8月15日のニューバリー競馬場

昨日はイギリスとフランスで複数のG戦が行われましたが、先ず英国から。

第2次世界大戦中は軍の施設として接収されていたニューバリー競馬場、当時はコースもコンクリートで固められていました。平和が戻り、コンクリートを剥がして緑を取り戻したニューバリーが戦後新たに創設したのが、この日の2レース。共に67回目を迎えましたが、今年は日本の終戦記念日に当たっていたため、当方もそのことを思い出しながら結果レポートを読んでしまいました。
ということで、最初はジェフリー・フリーア・ステークス Geoffrey Freer S (GⅢ、3歳上、1マイル5ハロン61ヤード)。馬場はかなりの雨が降ったため good to soft 、所によっては soft と夏競馬らしからぬ状態となり、3頭の取り消しが出て6頭立てで行われました。前走キングジョージで3着と大健闘したロムスダル Romsdal が9対4の1番人気。勝てばG戦初勝利となります。

先ず3番人気(4対1)のパラセイター Pallasator が逃げ、ロムスダルは積極的に2番手に付けましたが、3番手を追走していた2番人気(11対4)エージェント・マーフィー Agent Murphy の行き脚が良く、残り2ハロンで先頭。最後の1ハロンでは後続をグイグイと突き放し、最後方から伸びた5番人気(8対1)のウインドシーア Windshear に5馬身差を付ける圧勝です。更に4馬身半差で、これも後方に待機した最低人気(14対1)の9歳馬レッド・カドー Red Cadeaux が3着。ロムスダルは精彩を欠き、結局6着最下位と期待を裏切ってしまいました。キングジョージのレヴェルにも疑問符が・・・。
ブライアン・ミーハン厩舎、ジミー・フォーチュン騎乗のエージェント・マーフィーは、これがG戦初勝利の4歳馬。未だキャリア7戦目で、今期はアスコットのリステッド戦に勝った後フランスに遠征し、前走G戦初挑戦となるシャンティー大賞典(GⅡ)で3着していました。

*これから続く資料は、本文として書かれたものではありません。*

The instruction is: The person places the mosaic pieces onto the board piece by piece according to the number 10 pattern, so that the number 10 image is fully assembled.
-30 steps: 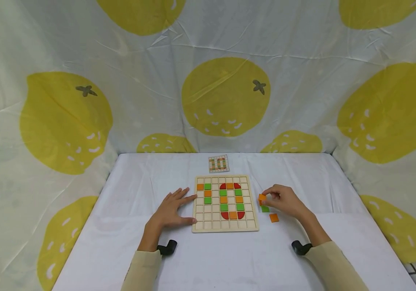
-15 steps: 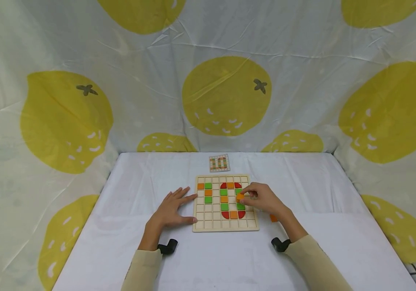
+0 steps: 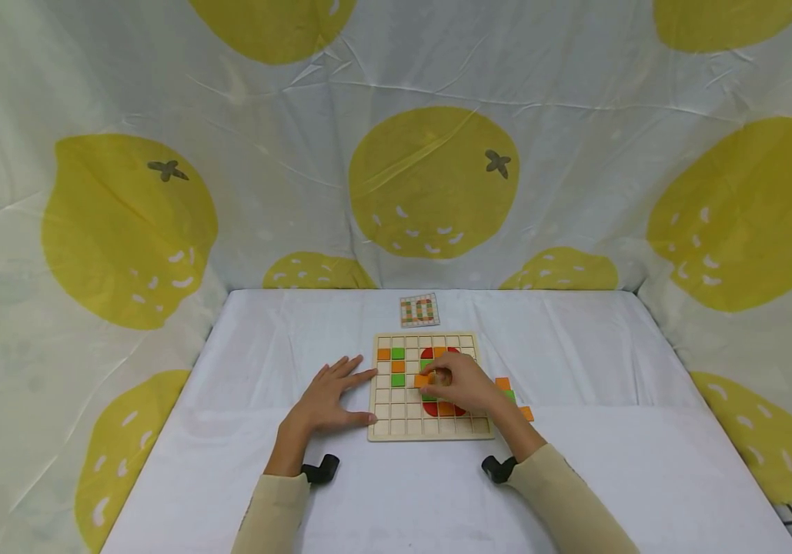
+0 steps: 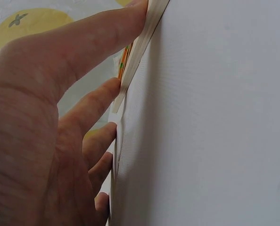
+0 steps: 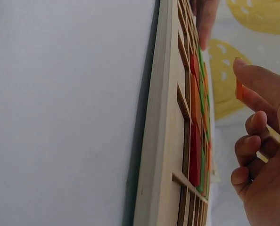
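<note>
A pale wooden grid board [image 3: 389, 427] lies on the white cloth, with orange, green and red tiles set in some of its squares. My right hand [image 3: 465, 385] is over the middle of the board and pinches an orange square tile [image 5: 239, 89] between thumb and forefinger. In the right wrist view that tile is held up on edge, apart from the board. My left hand [image 3: 326, 400] rests at the board's left side with fingers spread, thumb and forefinger touching its edge. Part of the red, orange and green ring of tiles is hidden under my right hand.
A small square card [image 3: 419, 310] printed with a coloured grid pattern lies behind the board. Right of the board are a loose orange tile [image 3: 502, 383], a green tile [image 3: 510, 395] and another orange tile [image 3: 526, 414], partly behind my right forearm.
My right hand has carried the orange tile leftward from the loose tiles beside the board to over the board's middle. The left hand has stayed at the board's edge.
</note>
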`<move>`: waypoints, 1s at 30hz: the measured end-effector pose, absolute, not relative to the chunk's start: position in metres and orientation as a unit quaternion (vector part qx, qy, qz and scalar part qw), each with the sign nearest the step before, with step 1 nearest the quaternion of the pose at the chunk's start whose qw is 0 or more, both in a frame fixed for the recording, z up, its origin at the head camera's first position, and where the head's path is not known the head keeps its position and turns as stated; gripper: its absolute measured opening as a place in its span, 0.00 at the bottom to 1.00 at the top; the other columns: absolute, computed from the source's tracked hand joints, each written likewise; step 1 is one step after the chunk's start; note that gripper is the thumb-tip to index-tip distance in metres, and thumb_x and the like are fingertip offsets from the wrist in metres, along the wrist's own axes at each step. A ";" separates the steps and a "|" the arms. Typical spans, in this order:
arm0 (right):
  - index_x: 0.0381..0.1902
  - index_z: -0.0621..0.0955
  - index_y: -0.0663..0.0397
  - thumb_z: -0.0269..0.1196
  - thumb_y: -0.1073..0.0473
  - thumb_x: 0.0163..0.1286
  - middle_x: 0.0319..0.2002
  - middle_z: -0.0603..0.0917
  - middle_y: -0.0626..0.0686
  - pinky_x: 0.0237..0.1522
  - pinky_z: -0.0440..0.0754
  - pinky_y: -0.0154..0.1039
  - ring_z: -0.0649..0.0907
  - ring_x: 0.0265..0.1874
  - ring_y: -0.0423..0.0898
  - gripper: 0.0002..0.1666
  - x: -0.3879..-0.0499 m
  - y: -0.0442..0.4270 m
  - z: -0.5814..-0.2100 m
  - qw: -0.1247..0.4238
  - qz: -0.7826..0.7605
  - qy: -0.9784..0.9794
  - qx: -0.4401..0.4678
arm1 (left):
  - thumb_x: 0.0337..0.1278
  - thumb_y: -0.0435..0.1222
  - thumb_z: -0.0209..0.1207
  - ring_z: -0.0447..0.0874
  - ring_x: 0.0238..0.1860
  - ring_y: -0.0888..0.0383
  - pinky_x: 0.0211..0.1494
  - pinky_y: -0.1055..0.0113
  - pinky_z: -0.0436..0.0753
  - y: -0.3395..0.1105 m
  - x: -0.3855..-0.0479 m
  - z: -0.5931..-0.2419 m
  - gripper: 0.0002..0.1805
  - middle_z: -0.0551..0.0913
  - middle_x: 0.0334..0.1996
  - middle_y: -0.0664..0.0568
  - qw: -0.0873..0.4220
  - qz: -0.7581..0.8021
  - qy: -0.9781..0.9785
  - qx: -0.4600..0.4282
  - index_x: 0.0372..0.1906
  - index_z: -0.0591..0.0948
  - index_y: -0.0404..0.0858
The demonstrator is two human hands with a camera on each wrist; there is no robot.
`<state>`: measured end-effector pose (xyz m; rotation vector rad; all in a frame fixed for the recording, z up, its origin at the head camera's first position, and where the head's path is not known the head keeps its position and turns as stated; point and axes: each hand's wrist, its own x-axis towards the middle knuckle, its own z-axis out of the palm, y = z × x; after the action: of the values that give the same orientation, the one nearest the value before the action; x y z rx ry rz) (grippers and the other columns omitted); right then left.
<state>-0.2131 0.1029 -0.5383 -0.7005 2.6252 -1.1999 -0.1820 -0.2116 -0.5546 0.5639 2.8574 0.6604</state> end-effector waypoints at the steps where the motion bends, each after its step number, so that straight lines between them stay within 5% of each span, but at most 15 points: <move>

漸く開花した奥手のタイプで、次は愛セントレジャーでGⅠ獲りに挑みます。騎乗したマーフィーはロイヤル・アスコットで落馬負傷、3日前の水曜日に復帰したばかりで、このG戦勝利で愈々臨戦態勢が整ったと言えるでしょう。

もう一鞍のハンガーフォード・ステークス Hungerford S (GⅡ、3歳上、7ハロン)。当初16頭の多頭数が登録していましたが、予定外の雨により5頭が取り消し、結局11頭立ての競馬。ロッキンジ(6着)、クィーン・アン(7着)、サセックス(4着)とマイルのGⅠ戦を使われてきたヒア・カムズ・ウェン Here Comes When が11対4の1番人気。
ジョイント6番人気(10対1)のマーカズ Markaz が逃げ、本命馬は中団で待機。逃げ馬を差無く追っていたジョイント6番人気の1頭クールスティー Coulsty が抜けましたが、後方で前の攻防を窺っていた5番人気(15対2)アダーイ Adaay の末脚が爆発、クールスティーを半馬身差し切っての快勝です。頭差で3番手を進んでいた2番人気(5対1)のブレトン・ロック Breton Rock が3着に入り、ヒア・カムズ・ウェンは中団のまま7着敗退。

勝ったアダーイはウイリアム・ハッガス厩舎、ポール・ハナガン騎乗の3歳馬で、GⅡはヘイドックのサンディー・レーン・ステークスに続き2勝目。前走ロイヤル・アスコットのコモンウェルス・カップ(GⅠ)では7着と期待を裏切りましたが、レヴェルの高い3歳世代を代表するスプリンターです。
これまで走ったのは全て6ハロン戦でしたが、今回は初の7ハロン、しかも不良に近い重馬場でも適応力を見せ付け、オーナーのハムダン・アル・マクトゥーム氏も1マイル戦への挑戦を仄めかしています。来年も現役に留まることが決定しており、来期も含めて短距離から1マイルまでの可能性が広がりました。